Economic crisis and street anger: will other countries follow Sri Lanka’s path?

Economic crisis and street anger will other countries follow Sri

It’s a dizzying number. According to the World Bank, a 1% rise in food prices creates 500,000 additional poor people in the world. So, in view of the current inflation figures in most emerging or low-income countries, the survival of millions of people is at stake. The example of Sri Lanka is the most striking, with inflation of foodstuffs by 80% in June, which led to the revolt of the population and the resignation of President Gotabaya Rajapaksa. Particularly publicized, the events in Sri Lanka – and in particular the occupation of the presidential palace by the demonstrators – are the showcase of a very worrying social situation on a world level.

In a note published in Julythe International Monetary Fund warned: “Inflation is felt by all the inhabitants, which can therefore translate into widespread social discontent.” The phenomenon affects all countries, and the populations of developed countries are not exempt from it. However, the situations are incomparable, because the political stability of these states is not threatened, unlike that of emerging countries, whose economies, already undermined by the Covid-19 crisis, must now suffer the consequences of the war in Ukraine.

“In the next 18 months, we will have, everywhere in the emerging world, extremely difficult situations”, estimates in Le Figaro Jean-Joseph Boillot, researcher at IRIS. In these countries, household expenditure is essentially concentrated on foodstuffs: 55% in India, for example, compared to 20% in the United States. However, the IMF observes that it is indeed the increase in the price of non-substitutable foodstuffs that creates the most anger. Then the inhabitants of Ghana, where inflation reaches 27%, of Uganda or Senegal in Africa, and of Ecuador or Argentina in South America, make their anger heard, putting the authorities under pressure.

Governments caught in the crossfire

The problem is that the room for maneuver of those in power remains very low, as explained by the newspaper The world Matt Sechovsky, an American political risk analyst. “The current inflation is particularly dangerous because it is largely fueled by supply problems,” he said. The supply is thus lower than the demand, and the governments, constrained by the economic situation – mainly by the blocking of cereals in the Ukrainian ports and the increase in the price of energy – cannot do anything about it.

To limit the effects of inflation, the central banks are therefore obliged to raise their key rates sharply, but, at the same time, the governments must themselves subsidize the prices of electricity and cereals. An insoluble equation that requires strong choices. For example, Egypt, the world’s largest importer of wheat, refuses to go back on the subsidies allocated to bread. It must therefore turn to third countries to obtain loans, which the Gulf countries have granted to it, up to 13 billion dollars.

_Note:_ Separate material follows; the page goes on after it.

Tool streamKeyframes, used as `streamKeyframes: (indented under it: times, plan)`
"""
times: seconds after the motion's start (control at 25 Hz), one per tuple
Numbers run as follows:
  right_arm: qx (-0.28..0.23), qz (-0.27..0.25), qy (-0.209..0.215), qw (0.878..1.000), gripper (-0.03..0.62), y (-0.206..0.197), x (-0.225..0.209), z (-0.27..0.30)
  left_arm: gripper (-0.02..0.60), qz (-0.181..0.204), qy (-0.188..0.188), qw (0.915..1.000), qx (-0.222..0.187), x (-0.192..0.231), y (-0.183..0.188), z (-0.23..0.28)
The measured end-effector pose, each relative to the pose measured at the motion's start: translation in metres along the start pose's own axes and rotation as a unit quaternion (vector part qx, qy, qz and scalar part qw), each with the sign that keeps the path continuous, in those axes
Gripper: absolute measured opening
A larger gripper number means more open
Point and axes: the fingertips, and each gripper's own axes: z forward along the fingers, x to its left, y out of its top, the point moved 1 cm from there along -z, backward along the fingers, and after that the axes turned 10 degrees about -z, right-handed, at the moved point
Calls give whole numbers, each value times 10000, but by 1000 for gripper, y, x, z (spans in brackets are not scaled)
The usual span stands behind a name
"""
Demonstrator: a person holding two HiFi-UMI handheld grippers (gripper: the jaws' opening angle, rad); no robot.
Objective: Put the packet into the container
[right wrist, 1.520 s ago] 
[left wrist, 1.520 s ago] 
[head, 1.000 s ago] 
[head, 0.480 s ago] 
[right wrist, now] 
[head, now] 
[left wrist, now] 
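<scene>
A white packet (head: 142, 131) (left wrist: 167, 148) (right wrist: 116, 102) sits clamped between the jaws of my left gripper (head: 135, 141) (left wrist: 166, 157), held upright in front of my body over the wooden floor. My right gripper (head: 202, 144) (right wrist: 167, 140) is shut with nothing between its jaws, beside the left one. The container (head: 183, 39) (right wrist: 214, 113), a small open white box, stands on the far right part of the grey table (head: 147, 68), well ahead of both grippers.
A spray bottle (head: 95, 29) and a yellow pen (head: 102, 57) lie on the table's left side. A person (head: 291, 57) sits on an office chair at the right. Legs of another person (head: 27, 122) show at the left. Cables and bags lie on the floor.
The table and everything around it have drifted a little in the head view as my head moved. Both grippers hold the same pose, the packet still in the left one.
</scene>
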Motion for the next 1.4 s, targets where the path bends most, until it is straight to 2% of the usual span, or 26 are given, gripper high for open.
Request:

Governments are not the only ones threatened by the social consequences of inflation. The insurer Allianz recalls that social unrest remains “a higher risk for companies than terrorism”, certainly thinking of groups in the energy sector, targeted by anger. This “mistrust of governments” and “the unifying effect of social networks” are inflaming the streets of many countries, such as in Peru, where the anger against the increase in gasoline prices is such that the president has had, in April, to set up a curfew for a few days to calm the demonstrators. Worse, in Ecuador, six people were killed at the end of June during clashes with the police. As in Sri Lanka, hundreds of citizens had tried to invade the parliament building.

In order to protect vulnerable populations, IMF encourages states to put in place “targeted budgetary support” but “without increasing public debt”, which is caused by the increase in interest rates. On Tuesday, the Bretton Woods agency indicated that global inflation should reach 8.3% this year and that the risk of a global recession was real. A big word that is already a sad reality for many populations, and that sums up the slogan written on the sign of an Ecuadorian demonstrator: “We are poor, we are hungry, we have nothing to lose”.